Search code examples
python-polars

How do I fill in missing factors in a polars dataframe?


I have this dataframe:

df = pl.DataFrame({
    'date':['date1','date1','date1','date2','date3','date3'], 
    'factor':['A','B','C','B','B','C'], 'val':[1,2,3,3,1,5]
})
shape: (6, 3)
┌───────┬────────┬─────┐
│ date  ┆ factor ┆ val │
│ ---   ┆ ---    ┆ --- │
│ str   ┆ str    ┆ i64 │
╞═══════╪════════╪═════╡
│ date1 ┆ A      ┆ 1   │
│ date1 ┆ B      ┆ 2   │
│ date1 ┆ C      ┆ 3   │
│ date2 ┆ B      ┆ 3   │
│ date3 ┆ B      ┆ 1   │
│ date3 ┆ C      ┆ 5   │
└───────┴────────┴─────┘

Some of the factors are missing. I'd like to fill in the gaps with values 0.

shape: (9, 3)
┌───────┬────────┬───────┐
│ date  ┆ factor ┆ value │
│ ---   ┆ ---    ┆ ---   │
│ str   ┆ str    ┆ i64   │
╞═══════╪════════╪═══════╡
│ date1 ┆ A      ┆ 1     │
│ date1 ┆ B      ┆ 2     │
│ date1 ┆ C      ┆ 3     │
│ date2 ┆ A      ┆ 0     │
│ date2 ┆ B      ┆ 3     │
│ date2 ┆ C      ┆ 0     │
│ date3 ┆ A      ┆ 0     │
│ date3 ┆ B      ┆ 1     │
│ date3 ┆ C      ┆ 5     │
└───────┴────────┴───────┘

Solution

  • For pure readability/"polars"icity, I think

    testdf.pivot(values="val", index="date", columns="factor", aggregate_function="first").melt(id_vars="date", variable_name="factor",value_name="value")
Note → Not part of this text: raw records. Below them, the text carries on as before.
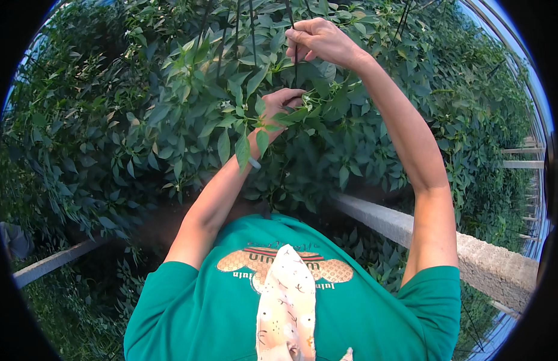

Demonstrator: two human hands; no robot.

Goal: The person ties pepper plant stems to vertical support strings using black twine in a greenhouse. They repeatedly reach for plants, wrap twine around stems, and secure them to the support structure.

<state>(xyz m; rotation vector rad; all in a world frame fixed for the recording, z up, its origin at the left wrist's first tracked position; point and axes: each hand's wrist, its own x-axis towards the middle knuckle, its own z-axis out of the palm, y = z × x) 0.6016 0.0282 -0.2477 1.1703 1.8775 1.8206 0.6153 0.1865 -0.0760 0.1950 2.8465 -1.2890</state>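
Observation:
Leafy pepper plants [179, 113] with small white flowers fill the view before me. High up, my right hand [322, 43] pinches a dark hanging string [296, 67] between thumb and fingers; the string runs down into the leaves. Below it and to the left, my left hand [282, 104] reaches in among the stems beside a flowering shoot [308, 103], with its fingers curled near the lower part of the string. Leaves cover part of that hand and wrist, so what its fingers hold is hidden.
More dark strings [253, 36] hang over the foliage at the upper left. A rough concrete beam [477, 259] slants past my right arm, and another pale beam [58, 264] lies at the lower left. Greenhouse framing [523, 164] and plastic sheeting show along the right edge.

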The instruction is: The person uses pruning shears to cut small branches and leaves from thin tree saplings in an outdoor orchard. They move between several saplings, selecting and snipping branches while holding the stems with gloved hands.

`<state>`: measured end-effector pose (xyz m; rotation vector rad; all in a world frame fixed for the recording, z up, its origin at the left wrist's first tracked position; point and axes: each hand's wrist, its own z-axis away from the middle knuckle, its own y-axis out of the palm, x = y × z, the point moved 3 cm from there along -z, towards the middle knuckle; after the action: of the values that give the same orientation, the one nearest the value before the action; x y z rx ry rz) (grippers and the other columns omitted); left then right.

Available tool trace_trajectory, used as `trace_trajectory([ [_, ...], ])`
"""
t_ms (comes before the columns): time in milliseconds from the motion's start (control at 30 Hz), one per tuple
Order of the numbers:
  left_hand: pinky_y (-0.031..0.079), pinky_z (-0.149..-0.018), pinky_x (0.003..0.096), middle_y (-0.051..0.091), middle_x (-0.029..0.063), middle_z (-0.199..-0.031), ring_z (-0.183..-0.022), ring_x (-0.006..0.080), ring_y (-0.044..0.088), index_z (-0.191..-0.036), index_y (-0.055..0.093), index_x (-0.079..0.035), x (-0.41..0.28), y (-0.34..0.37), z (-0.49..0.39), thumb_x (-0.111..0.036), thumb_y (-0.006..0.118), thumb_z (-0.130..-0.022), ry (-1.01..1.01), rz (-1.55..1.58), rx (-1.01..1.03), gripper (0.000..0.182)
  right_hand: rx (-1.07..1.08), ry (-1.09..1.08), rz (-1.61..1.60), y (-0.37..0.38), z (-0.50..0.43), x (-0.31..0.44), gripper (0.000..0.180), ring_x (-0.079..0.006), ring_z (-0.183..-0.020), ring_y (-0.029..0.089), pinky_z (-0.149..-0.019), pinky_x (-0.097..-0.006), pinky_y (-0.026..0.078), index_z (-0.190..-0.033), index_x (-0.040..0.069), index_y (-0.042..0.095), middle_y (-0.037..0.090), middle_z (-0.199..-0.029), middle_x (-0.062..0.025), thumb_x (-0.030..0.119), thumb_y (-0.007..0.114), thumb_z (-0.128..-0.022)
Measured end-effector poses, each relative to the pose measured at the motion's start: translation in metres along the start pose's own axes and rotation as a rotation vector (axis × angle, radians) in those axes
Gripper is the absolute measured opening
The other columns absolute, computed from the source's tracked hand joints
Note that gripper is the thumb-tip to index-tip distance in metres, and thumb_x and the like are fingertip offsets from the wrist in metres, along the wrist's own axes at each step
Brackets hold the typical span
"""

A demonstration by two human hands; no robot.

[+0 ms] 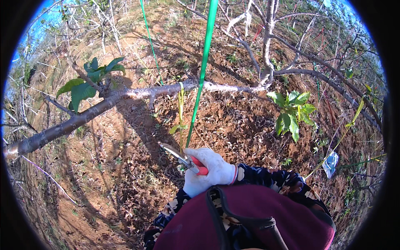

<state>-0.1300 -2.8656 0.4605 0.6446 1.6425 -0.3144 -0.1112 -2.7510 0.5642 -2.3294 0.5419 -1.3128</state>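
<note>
Both my hands wear white gloves and meet in front of my body. My right hand (214,167) is shut on pruning shears (184,161) with red handles, their metal blades pointing up and left. My left hand (193,184) lies against it, just below and to the left; what its fingers hold is hidden. Just above the hands, a green plastic strap (204,68) runs down from the top of the view in front of a bare tree branch (156,91). A yellowish strip (181,109) hangs from that branch to near the shears.
The thick branch crosses in front of me, with leafy shoots at the left (82,87) and right (292,114). An upright forked limb (267,47) stands at the upper right. Yellow twine (328,150) and a pale plastic piece (330,164) are at the right. Leaf-strewn reddish soil lies below.
</note>
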Motion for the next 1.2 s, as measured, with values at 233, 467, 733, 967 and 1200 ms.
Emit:
trace_trajectory([
  [233,0.052,-0.089,0.0381,0.059,0.0111,-0.119,-0.106,0.0236,0.063,-0.124,0.048,-0.005,0.032,-0.006,0.011,-0.021,0.074,-0.081,0.029,-0.397,0.113,0.052,0.222,0.141,-0.045,0.006,0.017,-0.022,0.053,-0.035,-0.094,0.06,-0.085,-0.0438,0.047,-0.114,0.008,0.06,0.062,-0.095,-0.0148,0.03,0.076,-0.068],
  [467,0.053,-0.071,0.0434,0.069,0.0132,-0.088,-0.083,0.035,0.067,-0.104,0.063,-0.006,-0.015,0.01,0.022,-0.044,0.068,-0.084,-0.053,-0.886,0.034,0.043,0.162,0.448,-0.358,0.008,0.028,-0.038,0.034,-0.0186,-0.083,0.061,-0.081,-0.0334,0.051,-0.101,0.006,0.057,0.061,-0.09,-0.007,0.014,0.072,-0.072],
  [733,0.053,-0.072,0.0373,0.071,0.0101,-0.088,-0.083,0.029,0.069,-0.121,0.061,-0.007,-0.017,-0.004,0.072,-0.032,0.061,-0.092,-0.343,-0.68,-0.123,0.038,0.081,0.593,-0.574,0.034,0.03,-0.062,0.025,-0.0073,-0.079,0.054,-0.072,-0.0258,0.048,-0.101,0.006,0.055,0.056,-0.088,0.0015,0.004,0.07,-0.081],
  [967,0.052,-0.073,0.043,0.07,0.0112,-0.09,-0.084,0.0316,0.067,-0.117,0.061,-0.01,0.007,-0.032,0.16,-0.031,0.06,-0.092,-0.476,-0.789,-0.209,0.033,0.078,0.649,-0.514,0.073,0.021,-0.089,0.039,-0.0031,-0.074,0.051,-0.065,-0.0192,0.046,-0.119,0.003,0.056,0.054,-0.084,0.0041,0.001,0.07,-0.083],
  [1200,0.052,-0.074,0.0429,0.069,0.0111,-0.09,-0.085,0.0323,0.067,-0.114,0.061,-0.011,0.009,-0.038,0.267,-0.031,0.059,-0.092,-0.684,-0.806,-0.306,0.03,0.059,0.69,-0.548,0.106,0.026,-0.087,0.034,-0.0076,-0.069,0.058,-0.06,-0.0224,0.05,-0.116,-0.002,0.058,0.061,-0.086,-0.001,0.011,0.072,-0.087],
])
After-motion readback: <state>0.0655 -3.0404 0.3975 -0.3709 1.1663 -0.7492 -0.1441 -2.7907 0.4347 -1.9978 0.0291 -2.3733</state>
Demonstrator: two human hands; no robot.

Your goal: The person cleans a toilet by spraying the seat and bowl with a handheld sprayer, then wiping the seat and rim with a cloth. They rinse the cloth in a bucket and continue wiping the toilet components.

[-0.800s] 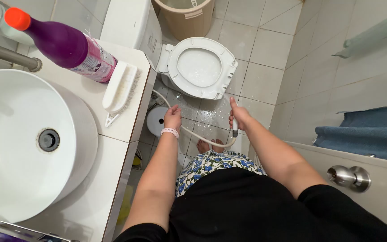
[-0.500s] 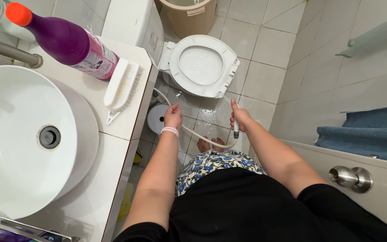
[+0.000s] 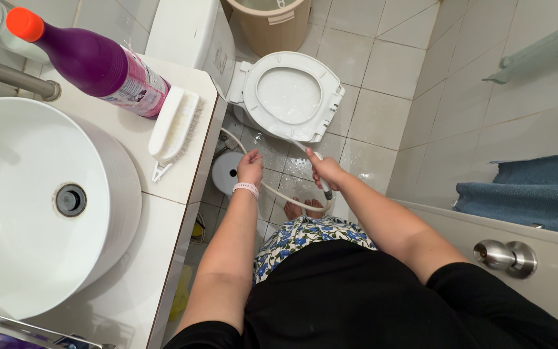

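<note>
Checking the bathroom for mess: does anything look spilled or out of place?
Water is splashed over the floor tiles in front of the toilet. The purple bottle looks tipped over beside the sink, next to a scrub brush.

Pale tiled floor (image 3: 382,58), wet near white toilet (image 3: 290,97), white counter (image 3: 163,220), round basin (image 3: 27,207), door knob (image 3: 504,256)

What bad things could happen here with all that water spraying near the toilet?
The floor tiles by the toilet look wet and the person's feet are bare, so slipping seems possible. The right hand aims the spray handle low, so water might splash onto the flowered clothing. The hose, held by the left hand, loops near the feet and might catch them.
</note>
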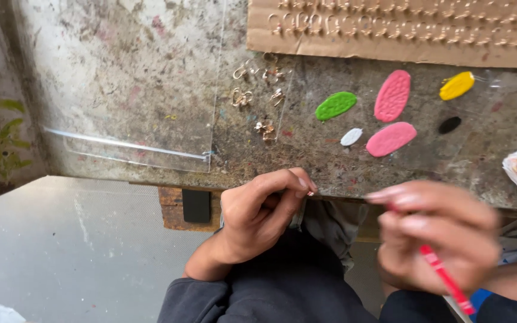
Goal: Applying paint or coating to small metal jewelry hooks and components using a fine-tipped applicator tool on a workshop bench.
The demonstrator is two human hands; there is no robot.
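The left hand (257,212) is pinching a tiny gold-coloured metal piece (310,192) between thumb and forefinger, holding it just off the near edge of the worn, paint-flecked counter (330,161), where it is meeting the tool side-on. The right hand (441,236) is blurring, its fingers (414,224) closing around a thin red stick tool (447,280), probably a brush or pen. Small glossy paint blobs are lying on the counter within reach: green oval (335,105), two pink ovals (392,96), yellow (456,85), white (351,137), black (449,124). More gold wire findings (252,90) are sitting loose on a clear plastic sheet (151,90), others hooking in rows into a corrugated cardboard strip (390,27).
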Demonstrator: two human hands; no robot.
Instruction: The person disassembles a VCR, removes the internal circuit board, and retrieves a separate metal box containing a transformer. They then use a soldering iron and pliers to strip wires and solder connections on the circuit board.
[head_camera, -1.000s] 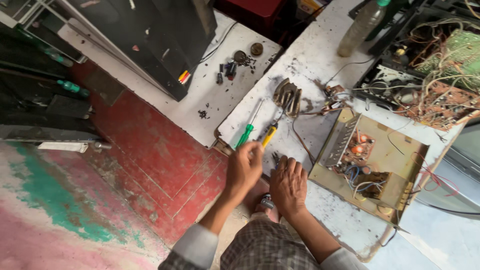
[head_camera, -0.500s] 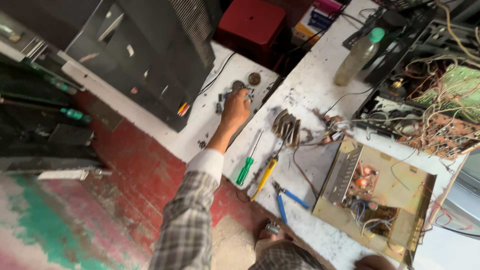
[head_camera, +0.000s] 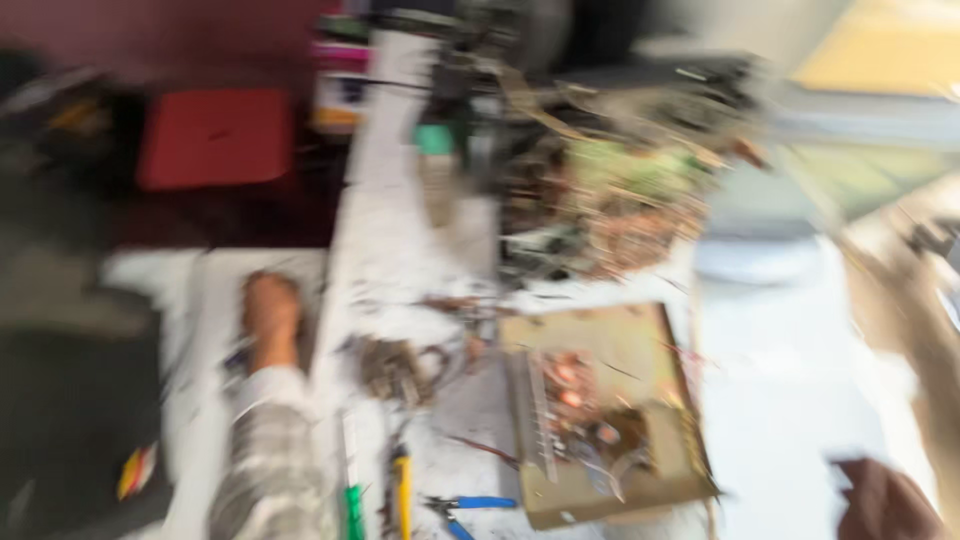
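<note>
The whole head view is smeared by motion. My left hand (head_camera: 270, 308) is stretched out, in a checked sleeve, and rests on a white board (head_camera: 215, 275) at the left where small dark parts lie. Blur hides whether its fingers hold anything. A dark brownish shape at the bottom right corner looks like my right hand (head_camera: 885, 500), beside the open tan metal chassis (head_camera: 600, 410). A green-handled screwdriver (head_camera: 352, 505), a yellow-handled screwdriver (head_camera: 402, 485) and blue-handled pliers (head_camera: 475, 505) lie near my left sleeve.
A bundle of dark metal parts (head_camera: 395, 365) sits between my left arm and the chassis. Behind are a clear bottle with a green cap (head_camera: 435, 170), a tangle of wires and circuit boards (head_camera: 620, 190), a red box (head_camera: 215, 135) and a black casing (head_camera: 70, 420) at left.
The camera has swung up and to the right, blurring everything. My left hand, which reached out from near my body to the small parts, still lies there.
</note>
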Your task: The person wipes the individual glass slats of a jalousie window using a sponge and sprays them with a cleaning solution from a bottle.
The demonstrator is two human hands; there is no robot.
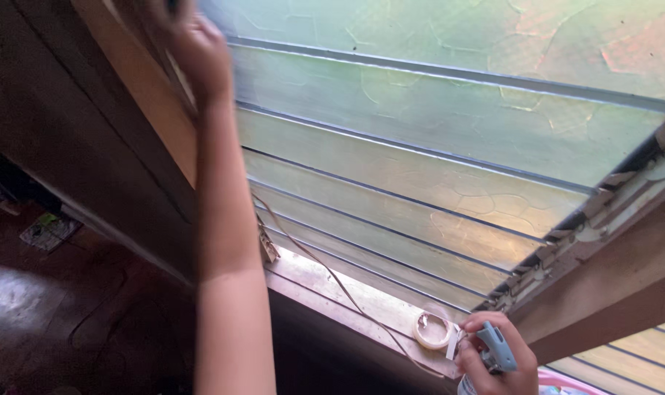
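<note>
Spray bottle [490, 358] at sill's [347, 296] right end, right hand [493, 362] closed round neck, finger near trigger; light, slick plastic. Left hand [201, 51] raised at louvre glass [420, 117], blurred, grip unclear. Tape roll [433, 330] just beside.

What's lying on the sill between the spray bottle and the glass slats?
In the head view, a tape roll and a thin cord lie on the sill between the spray bottle and the slats.
</note>
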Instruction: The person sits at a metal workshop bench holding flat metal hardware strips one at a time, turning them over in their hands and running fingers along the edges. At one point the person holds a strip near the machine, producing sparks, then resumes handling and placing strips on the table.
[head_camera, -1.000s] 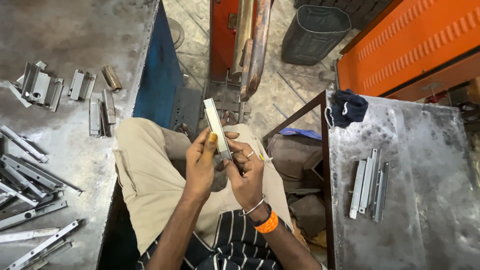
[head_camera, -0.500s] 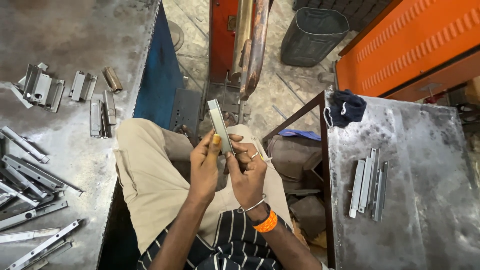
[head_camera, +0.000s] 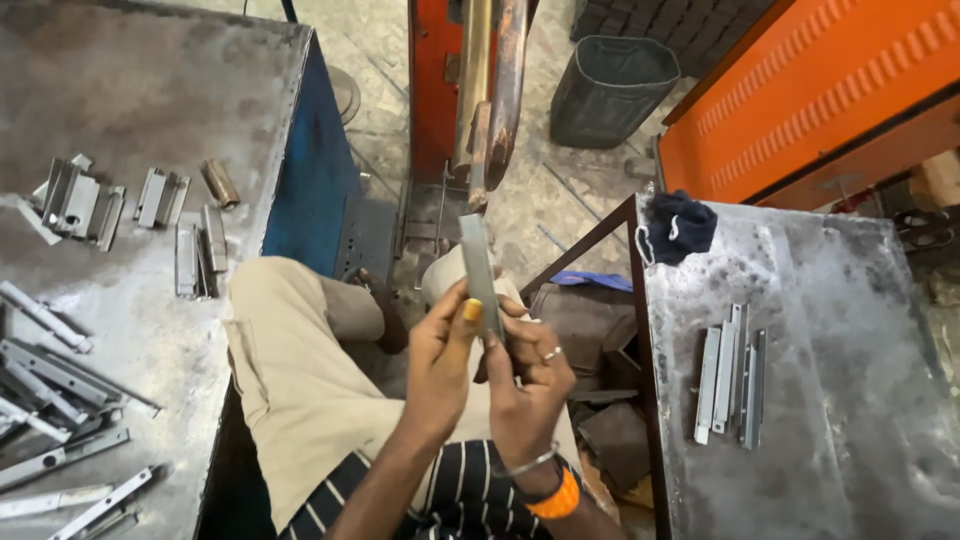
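Metal strip (head_camera: 477, 268) is standing nearly upright at centre frame, above the lap. Left hand (head_camera: 440, 360) is pinching its lower end, thumb pressing the face; right hand (head_camera: 528, 372) is closing fingers on the same end from the other side. Both grips are clamped on the strip. Judgement: stiff, light, smooth, likely sharp-edged; best held by the flat faces near the bottom. Similar strips are lying on the table (head_camera: 850, 300) at right and the bench (head_camera: 120, 80) at left.
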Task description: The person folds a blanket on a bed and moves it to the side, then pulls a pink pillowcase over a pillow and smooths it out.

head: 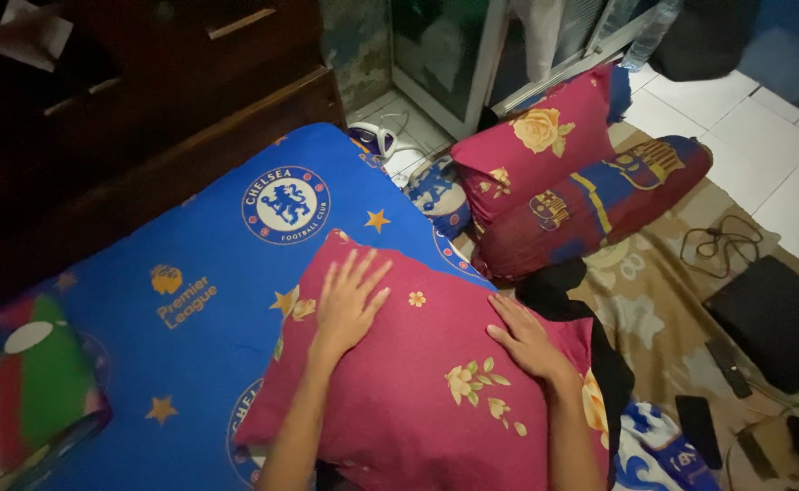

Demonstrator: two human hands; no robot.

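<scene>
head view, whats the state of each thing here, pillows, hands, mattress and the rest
red flowered pillow: lying on the mattress, pressed under both hands
left hand: flat, fingers spread
right hand: flat on the pillow
blue mattress: covered with a sheet
second red pillow: propped up
striped bolster: lying against it

Dim room: white tiled floor, dark wooden cabinet, what looks like a glass-fronted frame.

Both my hands lie flat on a crimson floral pillow at the near edge of the blue mattress: left hand with fingers spread, right hand near the pillow's right edge. A second floral pillow and a striped bolster rest on the floor beyond the mattress corner.
</scene>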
    ┌───────┬────────┬───────┐
    │ date  ┆ factor ┆ value │
    │ ---   ┆ ---    ┆ ---   │
    │ str   ┆ str    ┆ i64   │
    ╞═══════╪════════╪═══════╡
    │ date1 ┆ A      ┆ 1     │
    │ date2 ┆ A      ┆ null  │
    │ date3 ┆ A      ┆ null  │
    │ date1 ┆ B      ┆ 2     │
    │ date2 ┆ B      ┆ 3     │
    │ date3 ┆ B      ┆ 1     │
    │ date1 ┆ C      ┆ 3     │
    │ date2 ┆ C      ┆ null  │
    │ date3 ┆ C      ┆ 5     │
    └───────┴────────┴───────┘
    

    is good, since it makes most clear what you are trying to do, make the dataframe look like a usual "melted" one. I haven't benchmarked it though.